Once you or someone you love is diagnosed with cancer, it’s too late to be concerned with preventive measures or self-recrimination of any sort. Now is the time to arm yourself with as much knowledge as possible about the type of cancer involved and how it can best be treated. Obvious and valuable sources of information include physicians and other health professionals, up-to-date books and medical journals, the copious information on the Web (just make sure the latter comes from reliable sources, such as medical schools and hospitals), and family members or friends who have gone through similar experiences.
Be aware that negative emotions, such as fear, resentment, anger, and sadness, are perfectly natural in the face of cancer and other life-threatening diseases. You are not “weak” for feeling those emotions. Just don’t let them conquer you or your will to take whatever actions are necessary to save your life or the life of your loved one, assuming that’s possible. While treatment and recovery are not always possible, they are becoming increasingly common.

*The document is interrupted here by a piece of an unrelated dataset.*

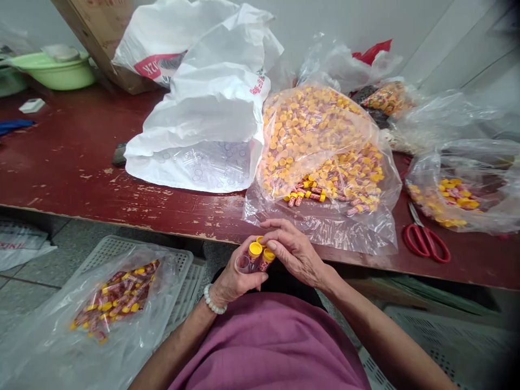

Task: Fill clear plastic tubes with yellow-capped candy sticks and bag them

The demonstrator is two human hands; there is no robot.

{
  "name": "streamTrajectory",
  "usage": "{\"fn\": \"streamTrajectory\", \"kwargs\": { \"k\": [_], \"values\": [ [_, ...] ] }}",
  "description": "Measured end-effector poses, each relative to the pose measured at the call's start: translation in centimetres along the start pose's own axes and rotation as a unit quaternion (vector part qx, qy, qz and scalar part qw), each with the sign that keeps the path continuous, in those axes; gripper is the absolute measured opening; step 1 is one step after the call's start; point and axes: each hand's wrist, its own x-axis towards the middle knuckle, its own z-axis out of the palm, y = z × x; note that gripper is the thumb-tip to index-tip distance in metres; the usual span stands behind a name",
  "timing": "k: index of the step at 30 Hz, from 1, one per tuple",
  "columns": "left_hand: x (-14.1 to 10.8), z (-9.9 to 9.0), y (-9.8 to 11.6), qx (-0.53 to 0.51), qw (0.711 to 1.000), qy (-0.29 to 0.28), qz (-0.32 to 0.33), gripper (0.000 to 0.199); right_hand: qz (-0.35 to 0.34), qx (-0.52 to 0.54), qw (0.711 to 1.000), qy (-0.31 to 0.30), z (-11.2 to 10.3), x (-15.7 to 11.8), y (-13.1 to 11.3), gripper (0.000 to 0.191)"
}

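Observation:
Just in front of the table edge, my left hand (pixel 231 284) is wrapped around a small bundle of clear plastic tubes (pixel 242 264). One tube at the near left shows an open mouth with no cap in it. The others have yellow caps (pixel 255 249) at the top, with reddish patterned contents below. My right hand (pixel 298 254) comes in from the right, its thumb and fingertips closed at the rear yellow cap, which they partly cover. Beyond the hands lies a large clear bag (pixel 325 146) full of small yellow-capped tubes, its mouth facing me.
A white sack (pixel 211 119) of clear empty tubes stands left of the large bag. Red-handled scissors (pixel 426 241) and a smaller bag (pixel 467 189) of capped tubes lie right. Lower left, another bag (pixel 114 298) rests on a white crate (pixel 179 254). A green basin (pixel 60 73) sits far left.

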Motion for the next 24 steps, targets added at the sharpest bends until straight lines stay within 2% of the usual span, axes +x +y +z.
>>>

Cancer is no longer an automatic death sentence. So take heart and try to maintain hope!
Support groups, with which the new patient can meet either in person or online, can be of tremendous help. Y-ME is a wonderful breast cancer support group with which I am now becoming involved. Here in Denver, Colorado, I will participate in Y-ME’s three-mile “Walk to Empower” on May 14th of this year. Among other valuable services, Y-ME offers 24-hour telephone counseling, provided in over 100 languages by well-trained women who are themselves breast cancer survivors.
You can find Y-ME at www.y-me.org.
Ernest: Leonore, thank you for being with us!
Leonore: You’re very welcome. Thank you for inviting me to answer these excellent questions.